Try it
All of the data must be printed exactly; please include every line.

━━━━━━━━━━━━━━━━

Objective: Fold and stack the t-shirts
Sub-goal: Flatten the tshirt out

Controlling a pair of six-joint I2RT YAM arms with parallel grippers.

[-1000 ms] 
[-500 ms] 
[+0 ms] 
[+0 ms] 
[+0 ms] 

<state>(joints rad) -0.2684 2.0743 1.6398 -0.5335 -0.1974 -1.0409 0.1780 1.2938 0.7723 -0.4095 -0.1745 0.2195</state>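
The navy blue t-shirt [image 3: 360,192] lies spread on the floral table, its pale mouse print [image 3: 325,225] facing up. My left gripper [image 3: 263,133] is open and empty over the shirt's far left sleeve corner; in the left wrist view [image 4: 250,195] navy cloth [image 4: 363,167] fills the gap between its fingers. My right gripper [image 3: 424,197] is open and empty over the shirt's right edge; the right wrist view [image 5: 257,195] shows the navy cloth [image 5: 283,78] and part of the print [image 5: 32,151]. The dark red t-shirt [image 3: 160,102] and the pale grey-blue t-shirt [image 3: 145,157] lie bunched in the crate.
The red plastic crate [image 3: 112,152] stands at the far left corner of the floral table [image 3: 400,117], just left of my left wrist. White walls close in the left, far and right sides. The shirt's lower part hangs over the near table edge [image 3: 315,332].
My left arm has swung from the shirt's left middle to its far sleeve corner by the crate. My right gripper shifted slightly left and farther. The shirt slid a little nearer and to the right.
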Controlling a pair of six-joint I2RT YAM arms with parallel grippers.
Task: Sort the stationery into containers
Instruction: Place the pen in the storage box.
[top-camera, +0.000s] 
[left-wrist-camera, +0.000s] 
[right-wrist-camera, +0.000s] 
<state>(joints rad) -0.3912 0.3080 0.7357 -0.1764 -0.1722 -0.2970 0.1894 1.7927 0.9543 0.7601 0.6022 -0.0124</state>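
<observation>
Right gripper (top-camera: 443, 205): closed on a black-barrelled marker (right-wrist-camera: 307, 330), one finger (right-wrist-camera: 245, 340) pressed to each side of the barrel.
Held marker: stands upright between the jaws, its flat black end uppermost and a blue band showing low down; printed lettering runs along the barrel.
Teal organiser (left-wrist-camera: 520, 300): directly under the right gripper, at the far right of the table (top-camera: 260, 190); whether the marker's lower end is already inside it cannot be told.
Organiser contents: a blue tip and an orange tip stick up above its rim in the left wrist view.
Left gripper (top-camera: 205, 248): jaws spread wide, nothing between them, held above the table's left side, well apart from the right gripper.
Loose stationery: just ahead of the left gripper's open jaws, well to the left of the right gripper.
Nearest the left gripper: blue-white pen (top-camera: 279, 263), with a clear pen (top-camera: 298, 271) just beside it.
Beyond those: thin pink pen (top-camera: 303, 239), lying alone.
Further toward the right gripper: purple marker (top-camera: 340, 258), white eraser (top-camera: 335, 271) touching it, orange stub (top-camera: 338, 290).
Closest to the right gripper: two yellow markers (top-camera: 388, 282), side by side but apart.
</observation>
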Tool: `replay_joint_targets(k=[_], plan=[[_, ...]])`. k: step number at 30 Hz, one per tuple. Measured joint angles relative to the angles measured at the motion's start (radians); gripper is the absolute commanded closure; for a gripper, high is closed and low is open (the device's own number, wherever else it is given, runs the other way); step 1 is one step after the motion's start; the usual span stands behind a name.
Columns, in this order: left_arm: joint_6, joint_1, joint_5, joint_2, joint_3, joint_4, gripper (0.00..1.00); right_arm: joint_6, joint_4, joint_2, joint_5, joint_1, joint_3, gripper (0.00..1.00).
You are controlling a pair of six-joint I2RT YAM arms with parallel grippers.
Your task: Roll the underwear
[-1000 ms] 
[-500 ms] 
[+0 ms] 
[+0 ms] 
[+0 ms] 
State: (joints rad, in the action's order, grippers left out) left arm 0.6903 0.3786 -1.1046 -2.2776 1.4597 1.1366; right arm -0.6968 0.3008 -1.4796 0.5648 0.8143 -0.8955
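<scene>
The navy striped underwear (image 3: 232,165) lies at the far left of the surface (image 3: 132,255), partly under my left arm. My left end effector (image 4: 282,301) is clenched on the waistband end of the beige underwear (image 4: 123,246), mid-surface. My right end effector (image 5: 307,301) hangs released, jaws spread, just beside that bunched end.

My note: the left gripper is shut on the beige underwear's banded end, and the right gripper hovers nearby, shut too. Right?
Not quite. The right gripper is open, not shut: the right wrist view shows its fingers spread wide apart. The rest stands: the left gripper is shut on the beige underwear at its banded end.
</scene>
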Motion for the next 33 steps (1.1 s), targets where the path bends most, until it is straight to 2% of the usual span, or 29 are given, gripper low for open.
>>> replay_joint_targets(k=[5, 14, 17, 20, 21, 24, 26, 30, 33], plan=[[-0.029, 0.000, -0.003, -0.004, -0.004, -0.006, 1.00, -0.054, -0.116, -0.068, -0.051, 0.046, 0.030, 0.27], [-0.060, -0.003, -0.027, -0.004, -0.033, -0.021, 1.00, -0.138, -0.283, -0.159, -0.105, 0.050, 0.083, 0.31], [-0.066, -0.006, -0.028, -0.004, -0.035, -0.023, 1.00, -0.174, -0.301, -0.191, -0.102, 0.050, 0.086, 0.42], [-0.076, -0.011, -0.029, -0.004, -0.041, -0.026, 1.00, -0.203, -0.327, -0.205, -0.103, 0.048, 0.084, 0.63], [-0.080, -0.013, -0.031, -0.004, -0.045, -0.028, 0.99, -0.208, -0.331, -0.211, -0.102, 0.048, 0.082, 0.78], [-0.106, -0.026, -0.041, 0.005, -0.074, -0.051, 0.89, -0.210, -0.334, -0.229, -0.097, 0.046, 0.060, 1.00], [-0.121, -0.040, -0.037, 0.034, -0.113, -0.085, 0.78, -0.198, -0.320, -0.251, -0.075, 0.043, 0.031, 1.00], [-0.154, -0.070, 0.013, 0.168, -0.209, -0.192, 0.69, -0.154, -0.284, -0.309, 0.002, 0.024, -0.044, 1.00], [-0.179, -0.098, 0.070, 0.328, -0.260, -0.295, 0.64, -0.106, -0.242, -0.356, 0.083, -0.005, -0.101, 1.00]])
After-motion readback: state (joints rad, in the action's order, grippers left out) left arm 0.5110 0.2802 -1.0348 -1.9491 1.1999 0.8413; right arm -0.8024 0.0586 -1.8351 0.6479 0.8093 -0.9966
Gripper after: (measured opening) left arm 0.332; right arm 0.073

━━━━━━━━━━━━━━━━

Exercise output
Objective: Fold and stack the t-shirts
Sub-goal: Flatten the tshirt out

Controlling a pair of six-joint I2RT YAM arms with parallel grippers.

[-1000 ms] 
[-500 ms] 
[+0 ms] 
[+0 ms] 
[+0 ms] 

<state>(joints rad) -0.2684 2.0743 1.6398 -0.5335 -0.1974 -1.0409 0.1780 1.2938 0.7723 -0.4095 -0.1745 0.2195</state>
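The navy blue t-shirt [image 3: 360,192] lies spread on the floral table, its pale mouse print [image 3: 325,225] facing up. My left gripper [image 3: 263,133] is open and empty over the shirt's far left sleeve corner; in the left wrist view [image 4: 250,195] navy cloth [image 4: 363,167] fills the gap between its fingers. My right gripper [image 3: 424,197] is open and empty over the shirt's right edge; the right wrist view [image 5: 257,195] shows the navy cloth [image 5: 283,78] and part of the print [image 5: 32,151]. The dark red t-shirt [image 3: 160,102] and the pale grey-blue t-shirt [image 3: 145,157] lie bunched in the crate.
The red plastic crate [image 3: 112,152] stands at the far left corner of the floral table [image 3: 400,117], just left of my left wrist. White walls close in the left, far and right sides. The shirt's lower part hangs over the near table edge [image 3: 315,332].
My left arm has swung from the shirt's left middle to its far sleeve corner by the crate. My right gripper shifted slightly left and farther. The shirt slid a little nearer and to the right.
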Controlling a pair of six-joint I2RT YAM arms with parallel grippers.
Task: Sort the stationery into containers
Instruction: Place the pen in the storage box.
[top-camera, +0.000s] 
[left-wrist-camera, +0.000s] 
[right-wrist-camera, +0.000s] 
<state>(joints rad) -0.3912 0.3080 0.7357 -0.1764 -0.1722 -0.2970 0.1894 1.7927 0.9543 0.7601 0.6022 -0.0124</state>
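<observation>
Right gripper (top-camera: 443, 205): closed on a black-barrelled marker (right-wrist-camera: 307, 330), one finger (right-wrist-camera: 245, 340) pressed to each side of the barrel.
Held marker: stands upright between the jaws, its flat black end uppermost and a blue band showing low down; printed lettering runs along the barrel.
Teal organiser (left-wrist-camera: 520, 300): directly under the right gripper, at the far right of the table (top-camera: 260, 190); whether the marker's lower end is already inside it cannot be told.
Organiser contents: a blue tip and an orange tip stick up above its rim in the left wrist view.
Left gripper (top-camera: 205, 248): jaws spread wide, nothing between them, held above the table's left side, well apart from the right gripper.
Loose stationery: just ahead of the left gripper's open jaws, well to the left of the right gripper.
Nearest the left gripper: blue-white pen (top-camera: 279, 263), with a clear pen (top-camera: 298, 271) just beside it.
Beyond those: thin pink pen (top-camera: 303, 239), lying alone.
Further toward the right gripper: purple marker (top-camera: 340, 258), white eraser (top-camera: 335, 271) touching it, orange stub (top-camera: 338, 290).
Closest to the right gripper: two yellow markers (top-camera: 388, 282), side by side but apart.
</observation>
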Tool: `replay_joint_targets(k=[_], plan=[[_, ...]])`. k: step number at 30 Hz, one per tuple. Measured joint angles relative to the angles measured at the motion's start (radians); gripper is the absolute commanded closure; for a gripper, high is closed and low is open (the device's own number, wherever else it is given, runs the other way); step 1 is one step after the motion's start; the usual span stands behind a name.
Columns, in this order: left_arm: joint_6, joint_1, joint_5, joint_2, joint_3, joint_4, gripper (0.00..1.00); right_arm: joint_6, joint_4, joint_2, joint_5, joint_1, joint_3, gripper (0.00..1.00).
You are controlling a pair of six-joint I2RT YAM arms with parallel grippers.
Your task: Roll the underwear
[-1000 ms] 
[-500 ms] 
[+0 ms] 
[+0 ms] 
[+0 ms] 
State: (joints rad, in the action's order, grippers left out) left arm 0.6903 0.3786 -1.1046 -2.2776 1.4597 1.1366; right arm -0.6968 0.3008 -1.4796 0.5648 0.8143 -0.8955
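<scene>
The navy striped underwear (image 3: 232,165) lies at the far left of the surface (image 3: 132,255), partly under my left arm. My left end effector (image 4: 282,301) is clenched on the waistband end of the beige underwear (image 4: 123,246), mid-surface. My right end effector (image 5: 307,301) hangs released, jaws spread, just beside that bunched end.

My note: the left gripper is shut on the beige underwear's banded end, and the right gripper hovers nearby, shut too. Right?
Not quite. The right gripper is open, not shut: the right wrist view shows its fingers spread wide apart. The rest stands: the left gripper is shut on the beige underwear at its banded end.
</scene>
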Motion for the next 33 steps (1.1 s), targets where the path bends most, until it is straight to 2% of the usual span, or 29 are given, gripper low for open.
>>> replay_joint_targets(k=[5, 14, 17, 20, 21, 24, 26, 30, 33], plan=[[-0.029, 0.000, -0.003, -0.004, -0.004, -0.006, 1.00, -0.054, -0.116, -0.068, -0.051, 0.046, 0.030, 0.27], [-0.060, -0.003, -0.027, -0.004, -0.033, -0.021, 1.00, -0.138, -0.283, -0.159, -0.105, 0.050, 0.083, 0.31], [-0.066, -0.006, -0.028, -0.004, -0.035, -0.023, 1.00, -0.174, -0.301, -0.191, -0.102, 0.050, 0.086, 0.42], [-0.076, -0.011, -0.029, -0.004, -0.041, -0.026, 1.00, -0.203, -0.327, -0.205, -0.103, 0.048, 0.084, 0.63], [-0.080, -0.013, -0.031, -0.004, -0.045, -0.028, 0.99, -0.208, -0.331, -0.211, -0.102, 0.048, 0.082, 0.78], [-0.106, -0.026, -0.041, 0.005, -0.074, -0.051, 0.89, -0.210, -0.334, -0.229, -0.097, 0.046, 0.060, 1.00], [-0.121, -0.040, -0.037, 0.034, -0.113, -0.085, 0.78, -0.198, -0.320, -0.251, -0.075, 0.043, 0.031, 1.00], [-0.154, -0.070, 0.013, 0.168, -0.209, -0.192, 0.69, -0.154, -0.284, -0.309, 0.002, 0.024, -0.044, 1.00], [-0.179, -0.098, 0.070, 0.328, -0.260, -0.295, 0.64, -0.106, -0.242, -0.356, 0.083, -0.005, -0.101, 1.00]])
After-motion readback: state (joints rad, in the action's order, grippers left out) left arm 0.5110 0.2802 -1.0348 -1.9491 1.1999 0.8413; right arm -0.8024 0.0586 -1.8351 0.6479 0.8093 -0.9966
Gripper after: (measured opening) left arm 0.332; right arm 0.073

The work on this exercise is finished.